● Data block:
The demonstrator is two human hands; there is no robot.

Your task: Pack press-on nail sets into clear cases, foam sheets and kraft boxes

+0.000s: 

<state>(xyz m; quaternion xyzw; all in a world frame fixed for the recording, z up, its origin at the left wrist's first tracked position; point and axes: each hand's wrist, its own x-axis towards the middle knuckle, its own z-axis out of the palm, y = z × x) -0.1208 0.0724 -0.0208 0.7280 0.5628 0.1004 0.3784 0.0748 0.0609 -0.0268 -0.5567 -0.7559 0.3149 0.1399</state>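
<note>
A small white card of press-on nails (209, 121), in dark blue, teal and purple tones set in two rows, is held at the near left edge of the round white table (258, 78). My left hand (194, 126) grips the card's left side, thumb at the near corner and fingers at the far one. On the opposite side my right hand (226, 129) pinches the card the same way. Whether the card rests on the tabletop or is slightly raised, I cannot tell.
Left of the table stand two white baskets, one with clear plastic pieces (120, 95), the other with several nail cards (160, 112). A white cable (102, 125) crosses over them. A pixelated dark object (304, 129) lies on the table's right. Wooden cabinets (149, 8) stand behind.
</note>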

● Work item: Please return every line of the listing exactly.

● Result of this exercise:
The demonstrator is two human hands; there is no robot.

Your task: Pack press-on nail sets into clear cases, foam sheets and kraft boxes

+0.000s: 

<state>(xyz m; quaternion xyzw; all in a world frame fixed for the recording, z up, its origin at the left wrist's first tracked position; point and axes: each hand's wrist, its own x-axis towards the middle knuckle, its own z-axis out of the palm, y = z × x) -0.1208 0.0724 -0.0208 0.7280 0.5628 0.1004 0.3784 0.0748 0.0609 -0.0268 -0.5567 -0.7559 0.3149 0.1399</state>
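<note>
A small white card of press-on nails (209, 121), in dark blue, teal and purple tones set in two rows, is held at the near left edge of the round white table (258, 78). My left hand (194, 126) grips the card's left side, thumb at the near corner and fingers at the far one. On the opposite side my right hand (226, 129) pinches the card the same way. Whether the card rests on the tabletop or is slightly raised, I cannot tell.
Left of the table stand two white baskets, one with clear plastic pieces (120, 95), the other with several nail cards (160, 112). A white cable (102, 125) crosses over them. A pixelated dark object (304, 129) lies on the table's right. Wooden cabinets (149, 8) stand behind.
</note>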

The answer given above is complete.